Hacker News new | ask | show | jobs
by Acconut 3143 days ago
> It's for building specialized services such as key value stores, L7 proxies, static websites, etc.

First of all, thank you for publishing this project. It's very interesting in my opinion since I never thought about the benefits of an event loop. Would you mind explaining briefly why an event loop is a better suit for these applications? Is it due to performance and efficiency?

1 comments

I'd suggest that's not the right way to look at it. To a first approximation, "everything" is using an event loop nowadays, in that everything is using the same fundamental primitives to handle and dispatch events. In particular, this includes the Go runtime; run "strace" on a Go network program and you'll see these same calls pop up in the strace.

What this does instead is give a Go program direct access to the event loop. The benefit is that it bypasses all of the stuff that Go wraps around the internal event loop call that allows it to implement the way it offers a thread-like interface for you, and integrates with the channel and concurrency primitives, and maintains your position in the call stack between events, etc. The penalty is... the exact same thing, that you lose all the nice stuff that the Go runtime offers to you to implement the thread-like interface, etc., and are back to a lower-level interface that offers less services.

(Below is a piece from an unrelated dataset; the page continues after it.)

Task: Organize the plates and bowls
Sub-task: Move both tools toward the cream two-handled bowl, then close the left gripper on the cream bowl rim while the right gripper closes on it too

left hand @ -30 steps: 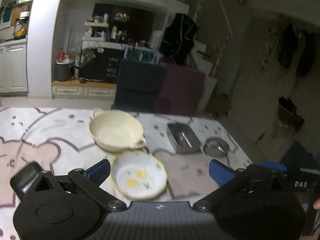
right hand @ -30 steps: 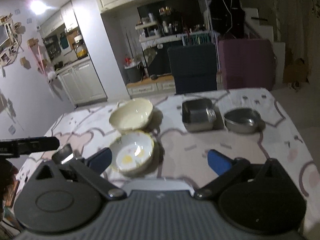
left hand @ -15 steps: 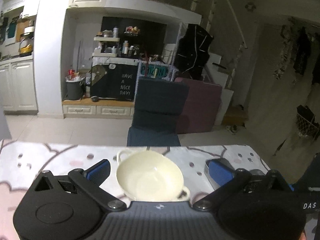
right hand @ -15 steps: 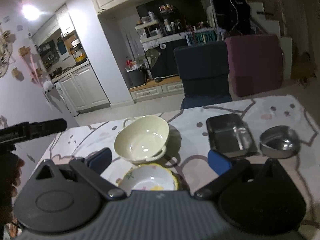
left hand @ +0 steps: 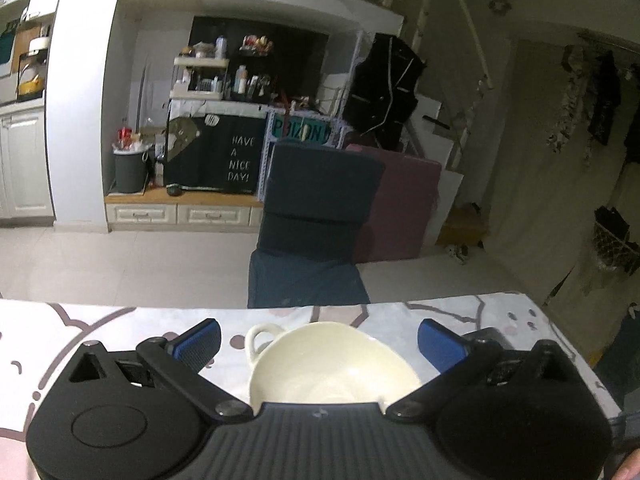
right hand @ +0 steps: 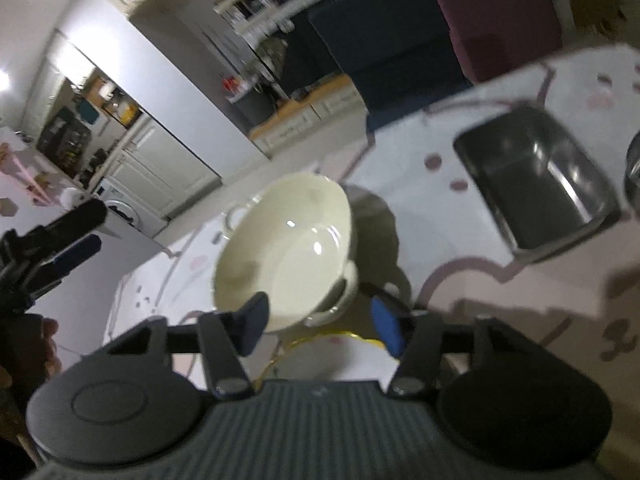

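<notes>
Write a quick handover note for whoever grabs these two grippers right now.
Left gripper: open, empty, aimed at the cream two-handled ceramic bowl on the table.
Right gripper: open, tilted, its fingertips either side of the cream bowl's near handle; no grip visible.
White bowl with yellow rim: just in front of the right gripper, below the cream bowl.
Rectangular steel tray and round steel bowl: apart on the right side.
Done: nothing stacked yet.
Left: probably nest the bowls and group the steel pieces.
</notes>
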`<state>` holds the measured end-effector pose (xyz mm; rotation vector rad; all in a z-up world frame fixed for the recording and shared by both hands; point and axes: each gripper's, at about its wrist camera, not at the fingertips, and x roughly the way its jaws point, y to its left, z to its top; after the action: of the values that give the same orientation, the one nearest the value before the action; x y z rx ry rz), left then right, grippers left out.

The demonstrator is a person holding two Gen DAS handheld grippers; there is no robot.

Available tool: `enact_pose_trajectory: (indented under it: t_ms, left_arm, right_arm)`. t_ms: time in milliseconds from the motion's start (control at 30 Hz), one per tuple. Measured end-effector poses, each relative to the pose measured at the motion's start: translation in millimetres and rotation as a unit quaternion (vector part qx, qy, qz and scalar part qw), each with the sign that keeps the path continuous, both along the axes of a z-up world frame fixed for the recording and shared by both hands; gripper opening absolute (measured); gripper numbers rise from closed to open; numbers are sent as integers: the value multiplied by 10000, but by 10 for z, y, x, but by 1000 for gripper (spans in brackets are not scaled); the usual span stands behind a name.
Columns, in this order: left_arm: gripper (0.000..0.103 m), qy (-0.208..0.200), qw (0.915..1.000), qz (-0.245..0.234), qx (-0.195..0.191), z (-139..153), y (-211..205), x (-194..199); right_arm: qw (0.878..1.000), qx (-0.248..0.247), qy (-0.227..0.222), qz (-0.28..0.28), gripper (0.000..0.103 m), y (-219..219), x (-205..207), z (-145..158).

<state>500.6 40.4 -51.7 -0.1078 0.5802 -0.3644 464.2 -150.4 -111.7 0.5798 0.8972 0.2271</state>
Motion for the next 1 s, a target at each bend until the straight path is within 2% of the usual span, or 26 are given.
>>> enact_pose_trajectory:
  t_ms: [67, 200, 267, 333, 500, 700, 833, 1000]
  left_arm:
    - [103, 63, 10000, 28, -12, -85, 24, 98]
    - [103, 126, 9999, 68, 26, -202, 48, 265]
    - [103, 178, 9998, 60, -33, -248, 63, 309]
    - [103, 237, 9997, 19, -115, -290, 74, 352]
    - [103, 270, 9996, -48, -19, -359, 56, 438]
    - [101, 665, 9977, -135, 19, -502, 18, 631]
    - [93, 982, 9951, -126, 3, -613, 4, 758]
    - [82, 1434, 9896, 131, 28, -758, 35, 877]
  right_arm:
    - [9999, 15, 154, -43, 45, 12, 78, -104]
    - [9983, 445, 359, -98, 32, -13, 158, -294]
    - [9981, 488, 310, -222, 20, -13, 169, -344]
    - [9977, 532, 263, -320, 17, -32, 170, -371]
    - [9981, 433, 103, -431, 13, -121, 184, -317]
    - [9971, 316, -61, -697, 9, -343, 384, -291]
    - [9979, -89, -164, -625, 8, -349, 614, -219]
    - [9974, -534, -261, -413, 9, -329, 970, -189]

The performance of the Go runtime is "pretty good", especially by scripting language standards, but if you have sufficiently high performance requirements, you will not want to pay the overhead. The pathological case for all of these nice high-level abstractions is a server that handles a ton of network traffic of some sort and needs to do a little something to every request, maybe just a couple dozen cycle's worth of something, at which point paying what could be a few hundred cycles for all this runtime nice stuff that you're not using becomes a significant performance drain. Most people are not doing things where they can service a network request in a few dozen cycles, and the longer it takes to service a single request the more sense it makes to have a nice runtime layer providing you useful services, as it drops in the percentage of CPU time consumed by your program. For the most part, if you are so much as hitting a database over a network connection, even a local one, in your request, you've already greatly exceeded the amount of time you're paying to the runtime, for instance.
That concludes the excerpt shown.